No matter how well qualified you are for a mortgage, it all comes down to the property itself. Even if you have a pre-approval with no outstanding conditions, certain appraisal issues could cause you to lose your mortgage approval.
Keep reading to learn the top appraisal issues you may face.
Not Appraising High Enough
The largest issue that many homebuyers come across is the low appraised value. You bid a certain price on the home and assume it will appraise for that much, but this isn’t always the case. Even if you bid a price lower than the asking price, there’s no guarantee the home will appraise for as much as you need.
Appraisers use a variety of data to come up with the home’s market value including the home’s condition and the recently sold homes in the area. If most of the homes in the area sold for a price lower than what you bid, the appraiser will try to justify the higher price after inspecting the home, but unless there are unique factors or something that really stands out to make the home worth more, it may be hard to justify the value.
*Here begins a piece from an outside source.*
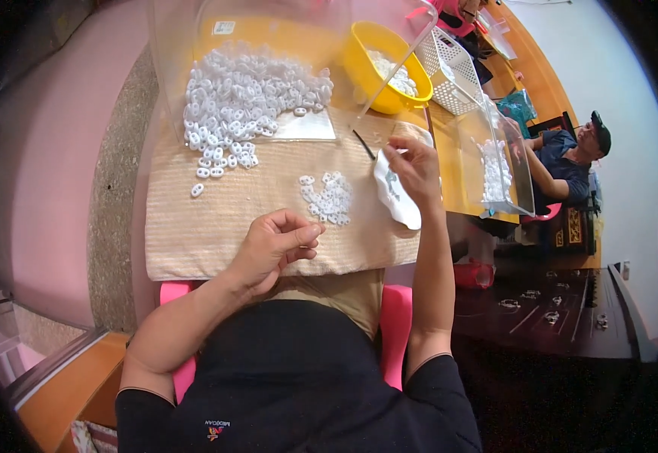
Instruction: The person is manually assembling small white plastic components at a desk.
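My left hand (278, 248) is over the near part of the towel-covered table (193, 226), thumb and fingertips pinched together. Whatever is in that pinch is too small to make out. Just beyond it lies a small group of flat white pieces with holes (327, 198). My right hand (417, 172) is raised at the right, its fingers also closed, and what they hold, if anything, is hidden. Beside and partly behind it are a white item with a grey-green mark (391, 189) and a thin black stick (362, 143). Farther off spreads a large pile of white two-holed oval pieces (242, 94).
A clear plastic box (172, 68) surrounds much of the pile. Beyond my right hand stand a yellow basin (359, 57) with white pieces, a white perforated basket (450, 57) and another clear bin (521, 181). A co-worker (563, 162) sits at the right.
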Demonstrator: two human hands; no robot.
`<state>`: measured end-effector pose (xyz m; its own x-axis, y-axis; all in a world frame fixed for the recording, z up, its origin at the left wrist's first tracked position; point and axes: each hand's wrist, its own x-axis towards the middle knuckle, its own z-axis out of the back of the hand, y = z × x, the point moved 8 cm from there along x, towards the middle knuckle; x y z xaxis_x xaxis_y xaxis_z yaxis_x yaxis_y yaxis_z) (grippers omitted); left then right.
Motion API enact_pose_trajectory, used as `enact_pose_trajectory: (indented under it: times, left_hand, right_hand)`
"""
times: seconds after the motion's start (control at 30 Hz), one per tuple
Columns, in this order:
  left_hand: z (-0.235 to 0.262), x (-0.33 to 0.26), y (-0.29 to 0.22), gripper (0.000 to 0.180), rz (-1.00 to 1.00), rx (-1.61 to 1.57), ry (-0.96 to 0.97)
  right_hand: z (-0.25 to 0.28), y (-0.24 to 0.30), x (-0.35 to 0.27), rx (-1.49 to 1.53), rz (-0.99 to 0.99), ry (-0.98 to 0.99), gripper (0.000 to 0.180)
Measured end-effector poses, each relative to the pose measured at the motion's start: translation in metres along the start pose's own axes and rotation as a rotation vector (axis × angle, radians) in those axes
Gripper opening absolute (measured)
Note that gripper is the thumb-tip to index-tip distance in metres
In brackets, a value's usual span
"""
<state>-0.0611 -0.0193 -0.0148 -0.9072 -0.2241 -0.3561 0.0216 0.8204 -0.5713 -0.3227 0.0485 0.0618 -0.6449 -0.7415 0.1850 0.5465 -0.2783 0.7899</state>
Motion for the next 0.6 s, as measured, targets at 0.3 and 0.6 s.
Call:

If the home doesn’t appraise high enough, you have a few options:
- Walk away from the sale
- Negotiate a lower sales price
- Pay the difference between the sales price and the appraised value
Too Many Necessary Repairs
The appraiser must make sure the home is safe and sound to live in right away. If he or she finds serious issues with the home’s stability, it will show up in the appraisal report. If the issues are bad enough, it could affect the home’s value.
Even if it doesn’t bring the value down low enough to harm your approval, you may still lose your loan approval. FHA, VA, and USDA loans have specific guidelines the home must meet. If the appraiser finds issues that don’t pass the government rules, the lender can’t write a loan on the property until the issues are fixed.
Foundation Cracks or Unrepairable Roofing
Certain issues with a home can’t be repaired. They pose a risk to the home’s stability and safety. This is a concern for all loans, but especially government-backed loans that have specific Minimum Property Requirements that all homes must meet.
If the foundation is cracked, the appraiser may suggest the consultation of an engineer to determine the home’s stability. If the roof is unrepairable and/or has less than three years left on it, most loan programs won’t allow a loan as this puts the homeowner at risk of financial issues due to the cost of a new roof.
Either of these issues can bring the home’s value down and make it too risky for most lenders. Because a roof is expensive and foundations aren’t easily repaired, it can the reason for loan denial.
The appraiser’s job is to assess the neighborhood along with the home itself. The appraiser uses the homes in the neighborhood to come up with a market value. The appraiser also looks at the history of the neighborhood to determine if the values have been increasing, decreasing, or remaining stable. If the values decreased over the last 12 months, the lender may see this as a red flag.
Some lenders will still write the loan, while others will require a larger down payment. This reduces the risk the lender takes in investing in the home. Lenders try to avoid excessive decreasing values as it will cause you to be upside down on the loan, making it difficult to make your payments and increases the risk of foreclosure.
Appraisal issues are common and many of them can be fixed, but not all. Make sure you work with a reputable realtor that understands the area and the loan program you are using. A realtor that knows what to look for will know upon first glance if a home doesn’t have a chance of passing a specific type of appraisal. This can save you money, stress, and time when looking for the right home.